Evolution of Precision Medicine in Non–Small Cell Lung Cancer - Episode 17
Oncology experts provide insight on screening methods available and discuss strategies that may address challenges in identification of targetable mutations/tumor profiles in non–small cell lung cancer (NSCLC).
Benjamin Levy, MD:Wedding these genotypes to targeted therapies, we’re improving the outcome of our patients, but we saw some interesting data at ASCO [American Society of Clinical Oncology annual meeting] showing how woefully under-genotyped patients are. Retrospective analysis from a large group of community oncologists showed that over, I believe 2500 to 3000 patients with non–small cell lung cancer, in which if you’re looking at trying to identify ALK, BRAF, EGFR, ROS, and PD-L1, those are the 5 targets, only roughly 50% of patients have all of those targets tested for. This is not surprising to me. I think we need to do better, and my question to the panel is how do we do better and what are the strategies to do better? We’ve gone over in the last 90 minutes all these great drugs, but you can’t give the right drug unless you know the right mutation. There’s a lot of head nodding here. I’d love to hear people’s feedback on how we overcome these barriers. Alex?

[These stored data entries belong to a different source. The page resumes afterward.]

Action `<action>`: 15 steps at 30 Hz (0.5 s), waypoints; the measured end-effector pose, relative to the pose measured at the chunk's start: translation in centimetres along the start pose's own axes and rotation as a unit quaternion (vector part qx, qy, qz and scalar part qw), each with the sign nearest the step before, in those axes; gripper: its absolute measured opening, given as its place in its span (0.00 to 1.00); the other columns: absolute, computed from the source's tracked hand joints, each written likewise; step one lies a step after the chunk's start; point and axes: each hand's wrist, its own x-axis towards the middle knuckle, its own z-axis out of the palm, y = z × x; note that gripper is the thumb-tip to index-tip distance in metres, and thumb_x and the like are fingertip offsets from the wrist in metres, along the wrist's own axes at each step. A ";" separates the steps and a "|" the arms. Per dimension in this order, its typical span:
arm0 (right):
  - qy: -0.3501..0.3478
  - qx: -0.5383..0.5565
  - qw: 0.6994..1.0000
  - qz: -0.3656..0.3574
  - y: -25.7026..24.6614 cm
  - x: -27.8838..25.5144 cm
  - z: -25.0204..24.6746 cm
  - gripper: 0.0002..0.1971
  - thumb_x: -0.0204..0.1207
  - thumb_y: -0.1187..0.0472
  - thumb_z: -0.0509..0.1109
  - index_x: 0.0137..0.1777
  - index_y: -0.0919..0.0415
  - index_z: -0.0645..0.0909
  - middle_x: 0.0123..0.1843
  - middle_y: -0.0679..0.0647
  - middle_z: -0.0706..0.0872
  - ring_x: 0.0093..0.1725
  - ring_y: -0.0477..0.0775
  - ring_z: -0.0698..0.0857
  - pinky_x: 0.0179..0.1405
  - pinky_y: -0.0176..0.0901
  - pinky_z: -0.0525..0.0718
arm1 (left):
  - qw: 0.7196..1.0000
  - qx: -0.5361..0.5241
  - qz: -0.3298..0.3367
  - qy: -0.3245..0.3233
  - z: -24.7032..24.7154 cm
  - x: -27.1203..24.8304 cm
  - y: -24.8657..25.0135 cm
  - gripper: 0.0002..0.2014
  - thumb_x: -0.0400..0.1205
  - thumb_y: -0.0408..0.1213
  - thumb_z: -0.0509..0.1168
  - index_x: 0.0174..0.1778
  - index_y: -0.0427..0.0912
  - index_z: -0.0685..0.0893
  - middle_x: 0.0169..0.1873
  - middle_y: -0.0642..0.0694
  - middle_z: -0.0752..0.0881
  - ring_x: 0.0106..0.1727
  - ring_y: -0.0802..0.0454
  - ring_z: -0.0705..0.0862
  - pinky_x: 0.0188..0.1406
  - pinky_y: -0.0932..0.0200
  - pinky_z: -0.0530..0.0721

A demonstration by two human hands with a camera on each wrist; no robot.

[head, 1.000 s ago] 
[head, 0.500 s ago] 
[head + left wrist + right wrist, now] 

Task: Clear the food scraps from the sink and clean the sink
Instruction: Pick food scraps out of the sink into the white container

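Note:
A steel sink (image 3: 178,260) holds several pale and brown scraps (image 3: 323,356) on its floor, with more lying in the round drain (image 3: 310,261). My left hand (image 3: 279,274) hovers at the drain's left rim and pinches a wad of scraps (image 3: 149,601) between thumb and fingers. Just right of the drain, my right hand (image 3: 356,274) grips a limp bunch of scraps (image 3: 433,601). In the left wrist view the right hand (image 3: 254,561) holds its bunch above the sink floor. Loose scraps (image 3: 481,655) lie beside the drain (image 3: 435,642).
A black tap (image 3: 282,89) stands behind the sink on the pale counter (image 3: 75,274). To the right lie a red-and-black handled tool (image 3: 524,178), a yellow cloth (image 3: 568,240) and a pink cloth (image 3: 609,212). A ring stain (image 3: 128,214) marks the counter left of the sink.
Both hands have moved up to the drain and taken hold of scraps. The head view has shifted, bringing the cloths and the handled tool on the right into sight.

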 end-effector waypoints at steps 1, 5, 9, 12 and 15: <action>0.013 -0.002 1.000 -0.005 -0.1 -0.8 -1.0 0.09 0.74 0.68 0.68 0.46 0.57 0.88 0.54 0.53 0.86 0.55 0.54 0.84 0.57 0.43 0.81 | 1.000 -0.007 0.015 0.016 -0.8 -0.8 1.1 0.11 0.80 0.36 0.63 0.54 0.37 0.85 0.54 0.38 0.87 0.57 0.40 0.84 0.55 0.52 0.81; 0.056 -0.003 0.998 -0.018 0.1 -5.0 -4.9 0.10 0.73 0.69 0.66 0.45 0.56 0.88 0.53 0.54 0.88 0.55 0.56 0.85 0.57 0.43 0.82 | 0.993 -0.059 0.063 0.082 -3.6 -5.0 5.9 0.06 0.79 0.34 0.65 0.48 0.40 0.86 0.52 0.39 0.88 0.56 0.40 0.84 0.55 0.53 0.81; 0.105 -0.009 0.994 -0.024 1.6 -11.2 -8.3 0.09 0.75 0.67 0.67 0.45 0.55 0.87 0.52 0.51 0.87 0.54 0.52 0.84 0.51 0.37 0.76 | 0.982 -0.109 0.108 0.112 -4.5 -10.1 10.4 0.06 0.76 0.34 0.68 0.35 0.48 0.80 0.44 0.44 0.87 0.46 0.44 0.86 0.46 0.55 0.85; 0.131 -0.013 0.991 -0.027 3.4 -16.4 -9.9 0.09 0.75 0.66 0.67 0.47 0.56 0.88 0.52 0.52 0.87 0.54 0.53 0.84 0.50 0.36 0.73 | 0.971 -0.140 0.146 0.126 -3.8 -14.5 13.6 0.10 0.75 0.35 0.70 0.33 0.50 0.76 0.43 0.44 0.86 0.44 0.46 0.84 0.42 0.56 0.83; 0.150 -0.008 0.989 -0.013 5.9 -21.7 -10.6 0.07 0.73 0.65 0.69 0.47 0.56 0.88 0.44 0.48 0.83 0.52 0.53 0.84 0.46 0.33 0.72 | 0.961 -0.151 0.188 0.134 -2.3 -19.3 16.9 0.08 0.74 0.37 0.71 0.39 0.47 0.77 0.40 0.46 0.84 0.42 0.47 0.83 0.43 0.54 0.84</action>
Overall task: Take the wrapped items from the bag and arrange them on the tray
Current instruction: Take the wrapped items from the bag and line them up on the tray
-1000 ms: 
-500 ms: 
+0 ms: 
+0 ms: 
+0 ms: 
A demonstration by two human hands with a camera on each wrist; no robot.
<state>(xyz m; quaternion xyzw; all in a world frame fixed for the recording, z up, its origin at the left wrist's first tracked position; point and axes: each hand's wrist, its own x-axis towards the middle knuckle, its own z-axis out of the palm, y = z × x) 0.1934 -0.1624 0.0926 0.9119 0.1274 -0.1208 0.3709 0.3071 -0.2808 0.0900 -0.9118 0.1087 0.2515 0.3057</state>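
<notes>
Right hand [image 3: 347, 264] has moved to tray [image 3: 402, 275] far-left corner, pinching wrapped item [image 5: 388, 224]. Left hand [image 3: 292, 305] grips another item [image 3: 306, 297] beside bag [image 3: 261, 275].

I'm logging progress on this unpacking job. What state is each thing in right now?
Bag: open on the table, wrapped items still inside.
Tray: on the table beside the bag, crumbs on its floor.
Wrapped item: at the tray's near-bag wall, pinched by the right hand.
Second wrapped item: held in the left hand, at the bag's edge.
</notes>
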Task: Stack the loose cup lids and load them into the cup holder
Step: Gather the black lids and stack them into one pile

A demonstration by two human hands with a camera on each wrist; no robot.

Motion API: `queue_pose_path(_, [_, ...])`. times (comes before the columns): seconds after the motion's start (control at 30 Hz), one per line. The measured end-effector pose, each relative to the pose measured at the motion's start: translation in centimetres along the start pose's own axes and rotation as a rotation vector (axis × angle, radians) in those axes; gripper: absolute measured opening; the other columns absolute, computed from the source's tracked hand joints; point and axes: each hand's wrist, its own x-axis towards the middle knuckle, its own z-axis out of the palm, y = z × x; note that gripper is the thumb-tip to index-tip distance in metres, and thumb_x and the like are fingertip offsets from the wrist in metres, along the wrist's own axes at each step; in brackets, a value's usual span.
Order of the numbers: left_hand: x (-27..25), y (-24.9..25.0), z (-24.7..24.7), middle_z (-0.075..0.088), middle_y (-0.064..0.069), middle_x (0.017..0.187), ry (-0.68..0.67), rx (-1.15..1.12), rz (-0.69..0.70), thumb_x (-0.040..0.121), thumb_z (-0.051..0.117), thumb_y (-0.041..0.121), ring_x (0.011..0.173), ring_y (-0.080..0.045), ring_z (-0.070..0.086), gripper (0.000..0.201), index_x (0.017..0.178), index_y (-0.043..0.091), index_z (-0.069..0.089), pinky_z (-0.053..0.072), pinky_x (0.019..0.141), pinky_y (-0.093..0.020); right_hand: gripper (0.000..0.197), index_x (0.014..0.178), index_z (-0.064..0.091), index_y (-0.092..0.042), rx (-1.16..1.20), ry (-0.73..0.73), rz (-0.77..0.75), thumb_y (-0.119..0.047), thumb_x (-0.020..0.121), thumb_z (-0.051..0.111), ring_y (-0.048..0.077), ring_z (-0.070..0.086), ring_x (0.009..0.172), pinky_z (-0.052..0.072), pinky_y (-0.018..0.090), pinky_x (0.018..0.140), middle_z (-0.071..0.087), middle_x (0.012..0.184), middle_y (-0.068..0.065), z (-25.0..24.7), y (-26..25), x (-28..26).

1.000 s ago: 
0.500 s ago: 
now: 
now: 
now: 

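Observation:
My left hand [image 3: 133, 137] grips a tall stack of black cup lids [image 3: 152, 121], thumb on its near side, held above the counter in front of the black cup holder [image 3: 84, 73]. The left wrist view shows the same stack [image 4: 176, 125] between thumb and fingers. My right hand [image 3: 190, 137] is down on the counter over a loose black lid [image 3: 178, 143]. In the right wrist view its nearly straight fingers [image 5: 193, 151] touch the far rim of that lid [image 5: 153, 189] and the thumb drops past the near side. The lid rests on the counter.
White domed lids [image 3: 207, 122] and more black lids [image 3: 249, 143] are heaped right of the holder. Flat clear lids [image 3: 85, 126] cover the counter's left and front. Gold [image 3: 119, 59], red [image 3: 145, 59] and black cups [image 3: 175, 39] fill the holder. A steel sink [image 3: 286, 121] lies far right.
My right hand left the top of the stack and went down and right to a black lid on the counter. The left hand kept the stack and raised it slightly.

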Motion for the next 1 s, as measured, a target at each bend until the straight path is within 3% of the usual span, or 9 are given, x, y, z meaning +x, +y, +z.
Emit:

Alex Spira, MD, PhD, FACP: I’m going to start with this one because that was my group, and I’m on that abstract. I sat there going, “Do you really want to publish these data?” The whole thing about this was to get these data out there, and there are going to be interventional studies, which is the second point. But I said, “You’re going to put this thing out there?” And they were putting it as, “Look what we’ve done,” and I’m saying, “Look how bad you’re doing.” I got equally as many texts from people saying, “You guys should be really embarrassed,” as I got saying, “Thanks for getting this out there.” I’ll leave it at that.
Melissa Johnson, MD: Hold on a minute though. Alex, I’ll defend you if you won’t defend you. First of all, it was a data set that ended in 2019, and here we are in 2021. All of the drugs we’ve talked about today have been FDA approved during that time. I would say there is some historical bias here, but the other thing that presentation and the one that followed it screamed to me is: the barriers we have in terms of processes for getting this testing done. It’s not that the oncologists, at least within my practice, don’t know what to do and don’t know what to do with the results as much anymore. It’s that every hospital system has a different answer for triage of tissue and shepherding of tissue. It’s that some require a hotspot panel for cost before you can get an NGS [next-generation sequencing] test, let alone an RNA-seq [sequencing] assay. It’s that there are a lot of pathology and pulmonary groups that are still trying to make their bottom line and are not being given the tools from a payer perspective to do that.
That was the piece I wanted to come out in that discussion because I hit my head up against that every day of the week here. I will say that we also had that discussion after Tennessee Oncology’s lung wrap-up Friday afternoon after the metastatic lung session. We looked at our data this weekend to see what our results were, and ours were in the 90% range, but we did a contemporary look. And I bet, Alex, if US Oncology [Network] did the same in 2021, the numbers would rise.
Alex Spira, MD, PhD, FACP: Thanks for your defense, Melissa. I’ve seen all the data, we’ve done this. The data are a little bit better, but not where they should be, and it’s where the dichotomy is. Ed, and Jacob, and Ben, you guys are in institutions with one place that you can do it and you can change things. If you look at my numbers, our numbers are a lot better. Obviously, our group does a significantly better job, but there’s a huge challenge. You’re right, Melissa, it’s all about community, it’s all about pathologists, it’s all about multiple hospital systems, and people don’t see these. The hope with this project is not to embarrass ourselves, the hope is to see what we can do, can you get your hospitals, can you get your systems to do a better job? I hope that’s what this brings, and that’s the whole intent of this project. It is not that easy to do, so thanks for the defense, Melissa.
Benjamin Levy, MD:Yes. I can feel the passion coming through the Zoom, and I love it. It’s very exciting. My statement about molecular testing is it takes a village, and it is hard to execute and complete.